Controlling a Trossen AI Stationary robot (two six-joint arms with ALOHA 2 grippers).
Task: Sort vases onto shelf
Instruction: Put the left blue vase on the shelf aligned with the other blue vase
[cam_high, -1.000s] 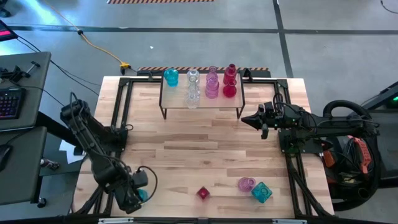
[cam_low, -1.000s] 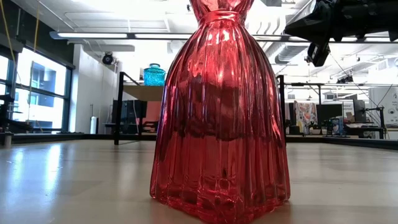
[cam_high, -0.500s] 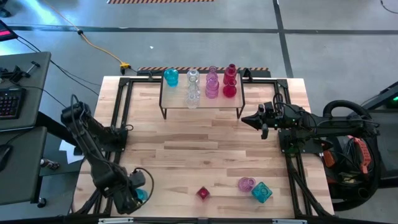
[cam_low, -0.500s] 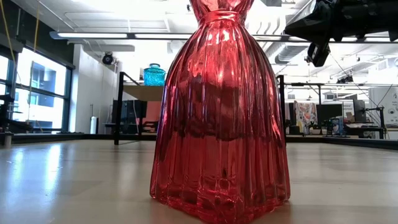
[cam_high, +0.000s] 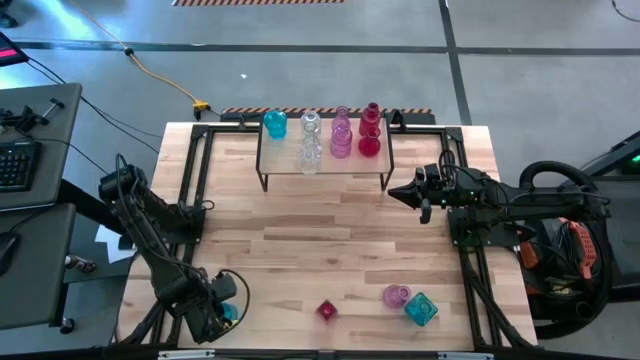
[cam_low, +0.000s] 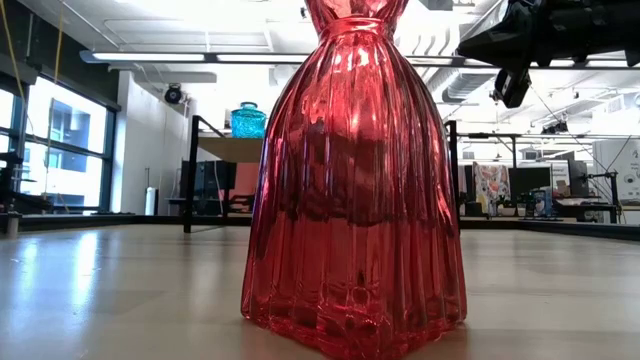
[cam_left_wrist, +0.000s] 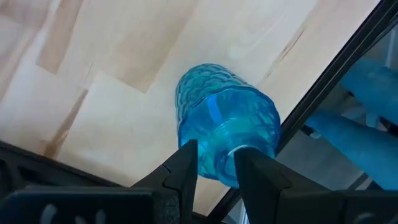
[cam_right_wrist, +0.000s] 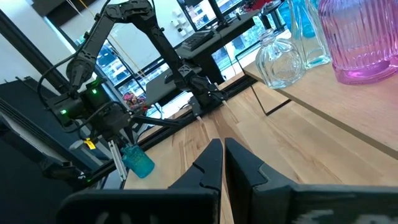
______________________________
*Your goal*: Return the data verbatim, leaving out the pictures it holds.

*Exercise output*:
Controlling a Trossen AI Stationary robot (two six-joint arms with ALOHA 2 grippers).
Task: Sort vases onto shelf
Instruction: Put the left blue vase on the shelf aligned with the other blue vase
[cam_high, -1.000s] 
[cam_low, -1.000s] 
[cam_high, -0.500s] 
[cam_low, -0.500s] 
[cam_high, +0.000s] 
[cam_low, +0.000s] 
[cam_left_wrist, +0.000s] 
[cam_right_wrist, +0.000s] 

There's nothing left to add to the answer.